Forexpros – Crude oil futures were little changed in early European trade on Friday, as investors speculated China will implement fresh stimulus measures to boost the economy and after the U.S. tightened sanctions on Iran.
Official data showed earlier that China’s economy grew 7.6% in the second quarter, in line with expectations and following 8.1% growth in the first three months of 2012.
The data also marked the slowest pace of Chinese economic growth in three years, prompting investors to speculate that the country may add stimulus measures to shore up growth.
Separate reports showed that fixed asset investment in China rose 20.4% in June, beating expectations for a 20% increase, while industrial production advanced 9.5% in June, slightly below expectations for a 9.8% rise.
The Asian nation is the world’s second largest oil consumer after the U.S. and has been the engine of strengthening demand.
On the New York Mercantile Exchange, light sweet crude futures for delivery in August traded at USD86.08 a barrel during European morning trade, easing 0.01%.
Oil prices came under pressure on Thursday, after the minutes of the Federal Reserve’s latest policy meeting disappointed expectations for further easing to boost growth in the U.S.
The minutes of the central bank’s June policy-setting meeting revealed that only a few board members thought that more asset purchases would be necessary.
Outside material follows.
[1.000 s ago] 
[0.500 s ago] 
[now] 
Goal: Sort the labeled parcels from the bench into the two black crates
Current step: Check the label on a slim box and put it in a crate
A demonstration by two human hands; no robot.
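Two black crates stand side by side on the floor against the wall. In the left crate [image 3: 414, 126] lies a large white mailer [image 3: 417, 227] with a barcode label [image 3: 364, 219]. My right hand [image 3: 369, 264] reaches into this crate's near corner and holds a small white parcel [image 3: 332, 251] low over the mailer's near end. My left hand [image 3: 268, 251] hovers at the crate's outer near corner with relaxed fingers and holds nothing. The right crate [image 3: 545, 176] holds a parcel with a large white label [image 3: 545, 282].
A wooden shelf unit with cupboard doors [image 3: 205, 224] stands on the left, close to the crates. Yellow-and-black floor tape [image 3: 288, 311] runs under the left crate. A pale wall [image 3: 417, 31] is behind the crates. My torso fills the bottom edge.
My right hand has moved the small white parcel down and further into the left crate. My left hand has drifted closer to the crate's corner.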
Several other officials indicated that more action could be warranted if growth slows, risks intensified or if inflation seemed likely to fall “persistently” below their goal.
The U.S. is the world’s biggest oil-consuming country, responsible for almost 22% of global oil demand.
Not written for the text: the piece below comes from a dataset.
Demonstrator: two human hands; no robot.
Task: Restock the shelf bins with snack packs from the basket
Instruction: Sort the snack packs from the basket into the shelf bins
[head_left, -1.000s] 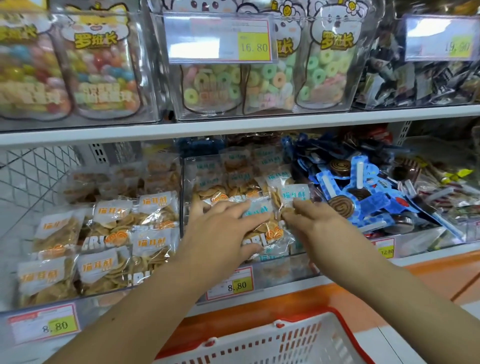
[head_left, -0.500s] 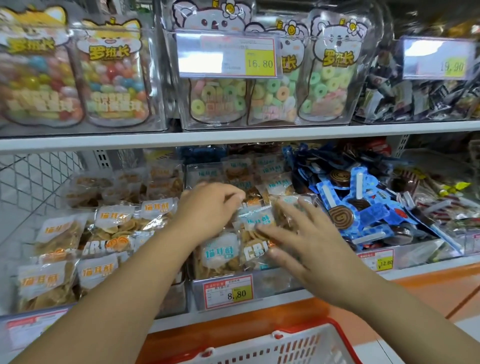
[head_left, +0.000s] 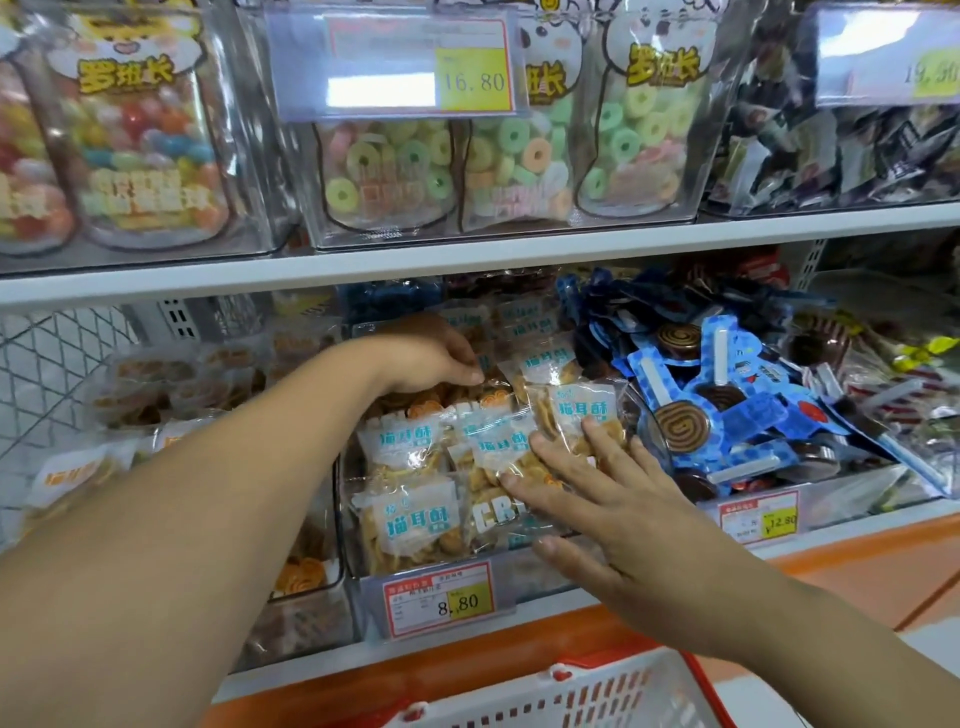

Meanwhile, investors remained cautious after Moody’s rating agency downgraded late Thursday Italy’s credit rating to near-junk status just ahead of a bond auction later in the day, threatening to spark fresh fears over the debt crisis in the euro zone.
Markets also remained nervous after the head of Italy’s business group warned on Thursday that Italy’s economy will shrink by more than 2.4% this year, a deeper contraction than previously expected.
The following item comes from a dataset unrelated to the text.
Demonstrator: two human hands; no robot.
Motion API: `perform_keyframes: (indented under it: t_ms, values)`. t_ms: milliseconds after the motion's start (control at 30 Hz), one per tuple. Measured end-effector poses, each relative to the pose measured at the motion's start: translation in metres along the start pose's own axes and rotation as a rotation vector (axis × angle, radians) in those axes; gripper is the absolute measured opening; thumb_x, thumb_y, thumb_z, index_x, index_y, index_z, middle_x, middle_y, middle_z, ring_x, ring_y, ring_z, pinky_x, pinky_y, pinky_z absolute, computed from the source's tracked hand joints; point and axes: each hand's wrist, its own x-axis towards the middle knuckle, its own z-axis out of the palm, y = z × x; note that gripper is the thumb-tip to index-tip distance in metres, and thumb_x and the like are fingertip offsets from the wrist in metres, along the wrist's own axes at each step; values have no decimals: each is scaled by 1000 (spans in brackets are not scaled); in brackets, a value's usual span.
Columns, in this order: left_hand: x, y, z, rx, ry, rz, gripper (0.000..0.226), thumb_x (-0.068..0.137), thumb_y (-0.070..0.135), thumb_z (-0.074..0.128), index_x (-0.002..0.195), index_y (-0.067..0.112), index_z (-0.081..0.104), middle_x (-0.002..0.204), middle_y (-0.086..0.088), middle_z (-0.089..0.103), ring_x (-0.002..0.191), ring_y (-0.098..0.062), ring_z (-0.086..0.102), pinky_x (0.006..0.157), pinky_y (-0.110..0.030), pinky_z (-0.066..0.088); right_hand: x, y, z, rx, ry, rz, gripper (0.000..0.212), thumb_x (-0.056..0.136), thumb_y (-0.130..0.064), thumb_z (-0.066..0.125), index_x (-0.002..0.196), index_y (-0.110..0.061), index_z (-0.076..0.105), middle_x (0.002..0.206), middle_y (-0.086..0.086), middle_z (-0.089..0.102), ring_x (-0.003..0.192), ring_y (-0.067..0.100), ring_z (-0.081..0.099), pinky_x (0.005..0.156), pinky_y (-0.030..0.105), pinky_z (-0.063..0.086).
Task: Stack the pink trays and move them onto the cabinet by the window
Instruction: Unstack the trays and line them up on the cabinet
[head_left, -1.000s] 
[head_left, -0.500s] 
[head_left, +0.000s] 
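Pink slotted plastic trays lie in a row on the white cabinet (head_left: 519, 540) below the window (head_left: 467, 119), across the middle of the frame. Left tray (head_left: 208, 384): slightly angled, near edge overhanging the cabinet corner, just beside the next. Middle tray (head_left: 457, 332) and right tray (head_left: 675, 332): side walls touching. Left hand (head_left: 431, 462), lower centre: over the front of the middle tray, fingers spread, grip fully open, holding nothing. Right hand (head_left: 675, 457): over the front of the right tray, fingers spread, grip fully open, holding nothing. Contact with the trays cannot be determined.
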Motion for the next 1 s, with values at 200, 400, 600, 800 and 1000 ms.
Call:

Lingering concern over the deteriorating situation in Spain following Wednesday’s announcement of EUR65 billion in new austerity measures also weighed.
Market analysts warned that the fresh budget cuts were likely to drag Spain’s economy deeper in to a recession.
Elsewhere, on the ICE Futures Exchange, Brent oil futures for August delivery rose 0.10% to trade at 101.80 a barrel, with the spread between the Brent and crude contracts standing at USD15.72.
London-traded Brent prices rallied to a three-week high of USD102.33 a barrel on July 5.
Brent prices have been well-supported in recent sessions amid concerns over tightening supplies from Norway. The launch of Western-led sanctions targeting Iranian oil exports on July 1 has also been lending support.